Utilities for Accessing Pileup Information for Data


In many cases, it is useful to know the amount of "pileup"; that is, the total number of pp interactions per bunch crossing. The most straightforward way of doing this is to use the instantaneous luminosity -- if a single bunch has an instantaneous luminosity Linsti, then the pileup is given by the formula μ = Linsti σinel / frev, where σinel is the total pp inelastic cross section and frev is the LHC orbit frequency of 11246 Hz (necessary to convert from the instantaneous luminosity, which is a per-time quantity, to a per-collision quantity). This quantity can be computed on a per-lumi section basis (where a lumi section is the fundamental unit of CMS luminosity calculation, about 23.3 seconds long).

The pileup estimation obtained from the luminosity can be compared with the number of reconstructed primary vertices per event. As the latter is affected by the vertex reconstruction efficiency (~70%), these two quantities will not necessarily agree. However, these can be used to measure the vertex reconstruction efficiency or validate the results.

The μ value obtained from the instantaneous luminosity is, by its nature, a measure of the average pileup. The distribution of pileup for individual events will therefore be a Poisson distribution around this average.

A note on nomenclature: In luminosity operations, we use "pileup" to refer to the total number of pp interactions. However, in some contexts (e.g., MC generation), "pileup" refers to the number of additional interactions added to the primary hard-scatter process. Please be aware of this distinction in order to avoid off-by-one errors in your study!

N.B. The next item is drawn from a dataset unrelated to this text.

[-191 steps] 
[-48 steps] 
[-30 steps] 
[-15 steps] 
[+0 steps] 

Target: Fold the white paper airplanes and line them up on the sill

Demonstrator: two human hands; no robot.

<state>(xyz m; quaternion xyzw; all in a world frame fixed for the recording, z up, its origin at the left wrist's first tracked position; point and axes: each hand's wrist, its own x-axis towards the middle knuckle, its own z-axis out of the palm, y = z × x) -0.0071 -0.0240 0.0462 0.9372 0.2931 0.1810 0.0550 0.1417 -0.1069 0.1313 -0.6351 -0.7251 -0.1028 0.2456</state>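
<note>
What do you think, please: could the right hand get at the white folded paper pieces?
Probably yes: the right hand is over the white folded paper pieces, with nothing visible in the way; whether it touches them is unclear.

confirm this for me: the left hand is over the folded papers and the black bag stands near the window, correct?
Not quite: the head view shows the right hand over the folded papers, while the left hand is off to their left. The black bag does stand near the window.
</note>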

The lumi POG provides the pileupCalc.py utility, along with other central resources, for performing these pileup calculations.

Using pileupCalc

For standard physics analyses, the lumi POG maintains a set of central files containing the pileup information. All you need to do is use pileupCalc.py to extract the pileup information for the particular periods used in your analysis to obtain the pileup distribution applicable to your analysis.

To run pileupCalc, simply set up the CMSSW environment (note: pileupCalc.py is broken in CMSSW_10_2_X, so please use another version) and then run as follows:

pileupCalc.py -i MyAnalysisJSON.txt --inputLumiJSON pileup_latest.txt --calcMode true --minBiasXsec 69200 --maxPileupBin 100 --numPileupBins 100 MyDataPileupHistogram.root


  • MyAnalysisJSON.txt is the JSON file defining the lumi sections that your analysis uses. This is generally the appropriate certification JSON file from PdmV or processedLumis.json from your CRAB job.
  • pileup_latest.txt is the appropriate pileup file for your analysis. See below for the locations of the central files.
  • minBiasXsec defines the minimum bias cross section to use (in μb). The current run 2 recommended value is 69200. Please see below for discussion of this value.
  • MyDataPileupHistogram.root is the name of the output file.
All of the arguments can be seen by typing pileupCalc.py --help. For more information on what the --calcMode flag does, see "True and observed" below.

The script will then run for a few minutes and then produce the output file with the name you specified. This output file will contain a single histogram, named pileup, which contains the resulting average pileup distribution. You can then use this histogram for reweighting, making plots, etc.

You may occasionally get a warning of the form:

Run 325172, LumiSection 460 not found in Lumi/Pileup input file. Check your files!
If this error only pops up once or twice, you can safely ignore it. If you get a large number of occurrences, then something strange is going on. The central pileup files include all lumi sections in the DCSOnly JSON, and a physics analysis should normally be using a subset of this data. Please check to make sure that your input JSON file is sensible and then contact the lumi POG.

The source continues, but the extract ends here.